**DESCRIPTION OF THE TASK**
Report how many lines in the records below hold the word "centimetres". Add nothing to the number.

(Collected data entries)
- - -
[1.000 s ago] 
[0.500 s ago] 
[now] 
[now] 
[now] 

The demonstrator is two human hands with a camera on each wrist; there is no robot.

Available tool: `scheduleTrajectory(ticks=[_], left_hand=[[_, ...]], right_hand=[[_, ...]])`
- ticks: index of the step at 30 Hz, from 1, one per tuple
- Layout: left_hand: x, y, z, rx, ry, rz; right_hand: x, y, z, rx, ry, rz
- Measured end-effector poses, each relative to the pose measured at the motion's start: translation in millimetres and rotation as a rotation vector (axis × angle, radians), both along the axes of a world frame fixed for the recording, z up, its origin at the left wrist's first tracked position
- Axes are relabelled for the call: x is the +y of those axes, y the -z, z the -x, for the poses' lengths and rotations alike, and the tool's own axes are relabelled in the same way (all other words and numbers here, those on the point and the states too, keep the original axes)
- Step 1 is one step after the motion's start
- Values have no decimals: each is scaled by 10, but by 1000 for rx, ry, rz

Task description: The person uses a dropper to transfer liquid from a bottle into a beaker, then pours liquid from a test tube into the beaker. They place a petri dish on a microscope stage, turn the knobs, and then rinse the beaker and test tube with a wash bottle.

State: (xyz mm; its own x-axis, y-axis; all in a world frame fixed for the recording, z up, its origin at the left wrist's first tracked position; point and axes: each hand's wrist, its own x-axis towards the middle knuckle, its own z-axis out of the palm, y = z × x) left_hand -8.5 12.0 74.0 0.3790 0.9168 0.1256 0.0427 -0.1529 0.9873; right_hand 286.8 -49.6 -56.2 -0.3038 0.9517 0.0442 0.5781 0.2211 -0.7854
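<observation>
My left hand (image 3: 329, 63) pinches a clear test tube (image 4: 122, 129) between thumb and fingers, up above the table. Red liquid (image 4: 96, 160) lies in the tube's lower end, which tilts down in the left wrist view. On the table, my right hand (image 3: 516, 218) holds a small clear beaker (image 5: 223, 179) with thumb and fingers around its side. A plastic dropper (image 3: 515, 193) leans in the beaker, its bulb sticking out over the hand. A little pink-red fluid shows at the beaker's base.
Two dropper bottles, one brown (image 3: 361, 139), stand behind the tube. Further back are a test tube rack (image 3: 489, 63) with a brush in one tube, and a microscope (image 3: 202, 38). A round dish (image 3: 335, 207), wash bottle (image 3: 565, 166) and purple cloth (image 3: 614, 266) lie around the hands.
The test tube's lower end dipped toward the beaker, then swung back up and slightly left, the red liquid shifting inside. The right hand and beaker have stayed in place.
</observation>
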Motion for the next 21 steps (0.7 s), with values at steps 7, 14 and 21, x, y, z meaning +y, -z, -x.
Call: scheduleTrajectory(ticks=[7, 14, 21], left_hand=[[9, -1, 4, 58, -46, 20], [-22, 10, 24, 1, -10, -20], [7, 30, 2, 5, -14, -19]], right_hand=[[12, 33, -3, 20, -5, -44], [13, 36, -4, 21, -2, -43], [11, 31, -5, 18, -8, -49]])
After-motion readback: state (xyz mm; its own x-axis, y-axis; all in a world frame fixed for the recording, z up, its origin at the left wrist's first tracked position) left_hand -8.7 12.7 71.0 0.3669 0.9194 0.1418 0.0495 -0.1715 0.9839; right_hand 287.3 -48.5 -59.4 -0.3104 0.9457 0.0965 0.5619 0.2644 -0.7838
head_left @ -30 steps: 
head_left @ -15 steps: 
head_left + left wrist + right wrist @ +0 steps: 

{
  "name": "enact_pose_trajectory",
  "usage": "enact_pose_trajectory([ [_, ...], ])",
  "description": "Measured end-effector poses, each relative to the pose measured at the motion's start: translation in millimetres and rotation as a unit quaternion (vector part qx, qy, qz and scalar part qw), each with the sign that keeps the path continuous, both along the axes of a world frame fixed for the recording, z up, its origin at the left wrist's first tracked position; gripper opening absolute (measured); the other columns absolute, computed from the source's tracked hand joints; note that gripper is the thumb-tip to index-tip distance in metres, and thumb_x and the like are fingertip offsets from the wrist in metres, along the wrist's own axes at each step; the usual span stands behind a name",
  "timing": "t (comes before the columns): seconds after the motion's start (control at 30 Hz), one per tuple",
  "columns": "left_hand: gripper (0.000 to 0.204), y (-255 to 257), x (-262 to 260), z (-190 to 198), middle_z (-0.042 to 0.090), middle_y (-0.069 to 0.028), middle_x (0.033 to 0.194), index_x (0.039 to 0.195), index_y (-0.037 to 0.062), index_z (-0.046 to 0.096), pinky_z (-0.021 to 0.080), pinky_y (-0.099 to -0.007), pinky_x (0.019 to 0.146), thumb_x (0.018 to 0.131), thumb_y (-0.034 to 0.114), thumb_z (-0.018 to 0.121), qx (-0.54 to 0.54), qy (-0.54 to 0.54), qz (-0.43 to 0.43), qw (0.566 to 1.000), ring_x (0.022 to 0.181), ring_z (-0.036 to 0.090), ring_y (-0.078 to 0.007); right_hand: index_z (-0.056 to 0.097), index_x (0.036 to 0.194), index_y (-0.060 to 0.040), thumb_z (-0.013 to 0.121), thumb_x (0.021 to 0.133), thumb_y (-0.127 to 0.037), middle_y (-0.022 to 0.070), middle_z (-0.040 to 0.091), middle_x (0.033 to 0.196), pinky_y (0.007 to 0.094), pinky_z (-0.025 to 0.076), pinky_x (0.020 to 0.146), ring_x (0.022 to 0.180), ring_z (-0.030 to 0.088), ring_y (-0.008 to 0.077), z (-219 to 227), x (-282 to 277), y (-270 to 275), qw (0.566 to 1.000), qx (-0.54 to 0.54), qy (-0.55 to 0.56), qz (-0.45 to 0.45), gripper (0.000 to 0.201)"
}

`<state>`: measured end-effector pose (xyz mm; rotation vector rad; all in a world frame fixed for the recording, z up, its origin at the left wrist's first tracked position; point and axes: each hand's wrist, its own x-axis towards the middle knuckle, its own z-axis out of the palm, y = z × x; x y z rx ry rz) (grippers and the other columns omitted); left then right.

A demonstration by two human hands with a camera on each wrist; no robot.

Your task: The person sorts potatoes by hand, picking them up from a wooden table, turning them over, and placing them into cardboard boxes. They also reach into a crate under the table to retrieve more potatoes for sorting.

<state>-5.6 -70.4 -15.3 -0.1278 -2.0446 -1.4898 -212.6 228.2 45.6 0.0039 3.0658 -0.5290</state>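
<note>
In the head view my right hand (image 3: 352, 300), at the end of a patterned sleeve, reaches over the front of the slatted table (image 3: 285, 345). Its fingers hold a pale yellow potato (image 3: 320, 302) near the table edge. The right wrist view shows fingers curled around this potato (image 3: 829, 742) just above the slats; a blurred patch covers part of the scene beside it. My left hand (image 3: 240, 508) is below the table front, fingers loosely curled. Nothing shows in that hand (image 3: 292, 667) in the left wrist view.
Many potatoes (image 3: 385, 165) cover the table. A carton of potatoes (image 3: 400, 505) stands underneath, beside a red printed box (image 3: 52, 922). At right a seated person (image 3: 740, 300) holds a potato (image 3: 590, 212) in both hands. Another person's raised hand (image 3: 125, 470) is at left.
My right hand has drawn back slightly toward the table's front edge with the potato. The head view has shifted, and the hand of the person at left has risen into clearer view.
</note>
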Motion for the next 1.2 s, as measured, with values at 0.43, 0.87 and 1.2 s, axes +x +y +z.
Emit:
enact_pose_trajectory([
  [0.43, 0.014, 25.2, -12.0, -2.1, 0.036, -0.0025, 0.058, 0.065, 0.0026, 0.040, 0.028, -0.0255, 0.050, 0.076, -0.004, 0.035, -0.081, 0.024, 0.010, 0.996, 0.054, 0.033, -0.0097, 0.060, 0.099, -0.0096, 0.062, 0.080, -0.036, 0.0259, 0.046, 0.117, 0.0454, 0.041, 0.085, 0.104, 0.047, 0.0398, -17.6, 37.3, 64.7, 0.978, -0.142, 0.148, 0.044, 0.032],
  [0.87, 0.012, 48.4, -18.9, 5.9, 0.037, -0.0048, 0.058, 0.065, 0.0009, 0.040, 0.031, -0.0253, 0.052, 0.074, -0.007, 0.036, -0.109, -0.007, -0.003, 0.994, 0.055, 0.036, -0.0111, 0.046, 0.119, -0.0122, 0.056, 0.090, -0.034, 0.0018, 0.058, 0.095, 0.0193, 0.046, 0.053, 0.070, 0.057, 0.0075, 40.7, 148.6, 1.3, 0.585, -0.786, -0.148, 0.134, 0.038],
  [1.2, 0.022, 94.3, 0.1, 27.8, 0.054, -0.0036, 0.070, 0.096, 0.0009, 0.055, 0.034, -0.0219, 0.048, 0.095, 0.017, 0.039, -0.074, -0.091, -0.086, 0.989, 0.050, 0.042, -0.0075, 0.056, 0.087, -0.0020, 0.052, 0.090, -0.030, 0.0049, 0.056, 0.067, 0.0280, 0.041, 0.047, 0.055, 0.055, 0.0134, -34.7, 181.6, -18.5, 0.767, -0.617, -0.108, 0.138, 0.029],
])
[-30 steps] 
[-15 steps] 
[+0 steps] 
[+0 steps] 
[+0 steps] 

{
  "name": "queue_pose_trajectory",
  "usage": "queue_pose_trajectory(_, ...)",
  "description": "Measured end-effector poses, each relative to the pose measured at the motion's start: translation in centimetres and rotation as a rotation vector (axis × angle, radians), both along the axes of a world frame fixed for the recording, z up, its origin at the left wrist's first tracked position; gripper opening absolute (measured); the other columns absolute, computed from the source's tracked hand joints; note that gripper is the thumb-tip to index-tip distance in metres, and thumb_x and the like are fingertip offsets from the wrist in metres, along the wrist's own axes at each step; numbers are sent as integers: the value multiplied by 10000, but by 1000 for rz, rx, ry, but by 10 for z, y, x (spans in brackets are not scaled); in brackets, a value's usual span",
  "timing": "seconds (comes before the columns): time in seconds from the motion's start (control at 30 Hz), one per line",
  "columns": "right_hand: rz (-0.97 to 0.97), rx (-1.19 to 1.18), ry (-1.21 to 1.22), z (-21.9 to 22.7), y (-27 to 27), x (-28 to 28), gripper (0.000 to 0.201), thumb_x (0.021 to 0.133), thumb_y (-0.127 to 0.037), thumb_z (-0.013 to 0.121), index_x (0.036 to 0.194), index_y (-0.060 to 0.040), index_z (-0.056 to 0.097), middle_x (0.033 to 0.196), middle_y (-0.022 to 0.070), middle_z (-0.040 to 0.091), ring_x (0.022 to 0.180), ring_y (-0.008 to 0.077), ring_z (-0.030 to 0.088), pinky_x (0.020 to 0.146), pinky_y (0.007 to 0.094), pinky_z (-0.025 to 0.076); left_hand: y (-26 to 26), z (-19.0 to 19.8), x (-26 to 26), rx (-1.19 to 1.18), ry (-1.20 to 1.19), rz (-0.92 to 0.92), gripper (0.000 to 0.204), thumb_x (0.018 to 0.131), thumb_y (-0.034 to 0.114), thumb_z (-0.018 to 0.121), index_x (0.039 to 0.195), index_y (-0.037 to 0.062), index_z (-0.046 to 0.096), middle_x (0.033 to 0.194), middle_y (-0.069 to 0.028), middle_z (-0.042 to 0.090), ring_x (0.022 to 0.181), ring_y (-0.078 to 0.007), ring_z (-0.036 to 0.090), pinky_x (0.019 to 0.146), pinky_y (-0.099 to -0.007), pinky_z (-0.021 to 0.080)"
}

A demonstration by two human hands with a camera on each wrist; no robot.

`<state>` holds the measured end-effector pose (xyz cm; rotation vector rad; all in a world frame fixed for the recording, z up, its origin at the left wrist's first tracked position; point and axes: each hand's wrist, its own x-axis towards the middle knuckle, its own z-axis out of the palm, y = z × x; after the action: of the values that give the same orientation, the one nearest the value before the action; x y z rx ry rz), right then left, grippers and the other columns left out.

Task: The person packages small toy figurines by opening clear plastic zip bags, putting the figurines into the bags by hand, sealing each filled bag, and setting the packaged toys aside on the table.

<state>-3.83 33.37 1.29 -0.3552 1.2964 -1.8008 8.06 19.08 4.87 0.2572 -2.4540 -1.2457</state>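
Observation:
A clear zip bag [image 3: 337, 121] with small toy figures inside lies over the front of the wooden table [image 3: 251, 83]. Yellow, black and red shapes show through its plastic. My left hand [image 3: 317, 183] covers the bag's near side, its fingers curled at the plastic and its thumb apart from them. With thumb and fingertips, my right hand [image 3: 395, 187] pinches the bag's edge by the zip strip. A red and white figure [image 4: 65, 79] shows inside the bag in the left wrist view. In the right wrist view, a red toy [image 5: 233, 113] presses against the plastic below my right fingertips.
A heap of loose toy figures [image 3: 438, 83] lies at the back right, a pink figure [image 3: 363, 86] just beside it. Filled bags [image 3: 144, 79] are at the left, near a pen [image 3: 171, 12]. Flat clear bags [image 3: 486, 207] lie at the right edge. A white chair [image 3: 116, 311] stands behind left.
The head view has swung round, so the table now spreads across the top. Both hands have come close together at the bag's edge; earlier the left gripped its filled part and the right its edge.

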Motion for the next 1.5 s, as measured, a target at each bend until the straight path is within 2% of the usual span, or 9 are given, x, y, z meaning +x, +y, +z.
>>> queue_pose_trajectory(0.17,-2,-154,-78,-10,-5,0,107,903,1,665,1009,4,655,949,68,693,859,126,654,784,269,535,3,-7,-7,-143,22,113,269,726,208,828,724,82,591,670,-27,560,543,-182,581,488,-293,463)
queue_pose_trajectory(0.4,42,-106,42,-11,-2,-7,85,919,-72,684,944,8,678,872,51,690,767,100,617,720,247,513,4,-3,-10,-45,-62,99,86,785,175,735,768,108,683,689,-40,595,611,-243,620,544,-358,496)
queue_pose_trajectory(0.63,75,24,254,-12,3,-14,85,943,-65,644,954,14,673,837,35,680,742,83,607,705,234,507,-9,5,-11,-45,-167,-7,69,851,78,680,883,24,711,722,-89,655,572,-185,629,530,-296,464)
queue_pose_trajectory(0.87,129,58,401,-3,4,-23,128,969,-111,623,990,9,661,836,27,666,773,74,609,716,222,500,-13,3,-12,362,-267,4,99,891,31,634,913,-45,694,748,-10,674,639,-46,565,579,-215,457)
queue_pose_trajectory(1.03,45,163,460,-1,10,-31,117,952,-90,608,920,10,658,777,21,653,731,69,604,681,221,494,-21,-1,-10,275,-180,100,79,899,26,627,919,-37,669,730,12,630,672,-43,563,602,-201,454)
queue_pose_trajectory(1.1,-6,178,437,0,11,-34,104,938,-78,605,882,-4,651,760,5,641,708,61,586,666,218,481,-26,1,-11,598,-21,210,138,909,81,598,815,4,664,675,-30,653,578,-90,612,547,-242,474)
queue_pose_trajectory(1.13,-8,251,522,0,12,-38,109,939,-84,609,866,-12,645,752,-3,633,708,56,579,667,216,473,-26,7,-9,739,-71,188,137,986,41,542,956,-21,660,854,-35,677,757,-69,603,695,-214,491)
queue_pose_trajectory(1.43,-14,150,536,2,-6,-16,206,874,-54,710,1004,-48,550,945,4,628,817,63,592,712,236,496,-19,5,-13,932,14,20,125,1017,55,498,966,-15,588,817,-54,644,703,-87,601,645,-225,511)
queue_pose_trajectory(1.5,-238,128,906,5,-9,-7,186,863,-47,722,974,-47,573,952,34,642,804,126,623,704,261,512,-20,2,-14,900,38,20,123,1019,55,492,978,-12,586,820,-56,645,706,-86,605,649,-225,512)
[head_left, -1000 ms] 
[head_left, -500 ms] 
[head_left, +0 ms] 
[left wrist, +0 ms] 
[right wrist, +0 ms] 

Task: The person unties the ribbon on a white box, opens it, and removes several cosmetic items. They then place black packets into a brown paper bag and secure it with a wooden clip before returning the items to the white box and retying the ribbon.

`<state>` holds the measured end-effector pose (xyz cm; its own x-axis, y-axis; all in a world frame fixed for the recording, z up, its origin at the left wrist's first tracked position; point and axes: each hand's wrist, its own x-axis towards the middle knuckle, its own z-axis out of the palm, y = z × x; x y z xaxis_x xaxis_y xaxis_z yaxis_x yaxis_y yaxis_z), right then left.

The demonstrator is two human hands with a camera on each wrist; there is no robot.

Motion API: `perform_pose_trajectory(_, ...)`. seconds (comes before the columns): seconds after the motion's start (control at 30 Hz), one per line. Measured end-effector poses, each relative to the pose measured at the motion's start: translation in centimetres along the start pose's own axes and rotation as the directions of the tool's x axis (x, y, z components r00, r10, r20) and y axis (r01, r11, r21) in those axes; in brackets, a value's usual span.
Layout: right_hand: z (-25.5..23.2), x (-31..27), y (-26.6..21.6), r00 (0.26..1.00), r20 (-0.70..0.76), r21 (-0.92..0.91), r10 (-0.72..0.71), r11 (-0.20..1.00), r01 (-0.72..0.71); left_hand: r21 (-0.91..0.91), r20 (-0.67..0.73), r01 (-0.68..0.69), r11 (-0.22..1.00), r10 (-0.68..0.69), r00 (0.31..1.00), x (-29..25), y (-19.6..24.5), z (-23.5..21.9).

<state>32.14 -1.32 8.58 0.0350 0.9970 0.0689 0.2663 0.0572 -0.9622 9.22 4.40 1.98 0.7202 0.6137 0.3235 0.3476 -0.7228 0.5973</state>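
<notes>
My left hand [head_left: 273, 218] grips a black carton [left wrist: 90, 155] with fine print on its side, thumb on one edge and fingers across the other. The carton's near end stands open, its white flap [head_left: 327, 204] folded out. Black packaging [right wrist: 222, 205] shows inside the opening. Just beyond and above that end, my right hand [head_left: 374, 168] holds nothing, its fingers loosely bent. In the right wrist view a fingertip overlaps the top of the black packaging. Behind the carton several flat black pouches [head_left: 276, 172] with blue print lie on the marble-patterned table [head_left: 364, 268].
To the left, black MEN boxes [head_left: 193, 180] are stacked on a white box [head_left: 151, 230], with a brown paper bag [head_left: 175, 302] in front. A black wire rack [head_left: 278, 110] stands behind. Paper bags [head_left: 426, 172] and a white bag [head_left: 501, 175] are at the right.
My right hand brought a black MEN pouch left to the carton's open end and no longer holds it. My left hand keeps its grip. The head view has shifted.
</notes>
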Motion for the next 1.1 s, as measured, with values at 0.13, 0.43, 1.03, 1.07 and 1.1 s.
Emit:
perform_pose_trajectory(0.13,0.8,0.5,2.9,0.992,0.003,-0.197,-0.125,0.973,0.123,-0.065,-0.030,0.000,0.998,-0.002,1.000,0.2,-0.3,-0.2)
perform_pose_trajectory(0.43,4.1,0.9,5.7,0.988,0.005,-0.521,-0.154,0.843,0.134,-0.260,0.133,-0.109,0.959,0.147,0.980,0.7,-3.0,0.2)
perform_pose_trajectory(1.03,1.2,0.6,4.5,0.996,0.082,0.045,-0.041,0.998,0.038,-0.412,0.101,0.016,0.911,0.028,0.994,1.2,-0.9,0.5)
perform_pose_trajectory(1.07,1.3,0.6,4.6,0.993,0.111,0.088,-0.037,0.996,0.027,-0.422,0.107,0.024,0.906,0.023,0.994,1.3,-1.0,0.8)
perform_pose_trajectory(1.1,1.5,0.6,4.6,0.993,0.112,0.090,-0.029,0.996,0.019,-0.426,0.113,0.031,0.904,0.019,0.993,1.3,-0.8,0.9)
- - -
**TASK RESULT**
2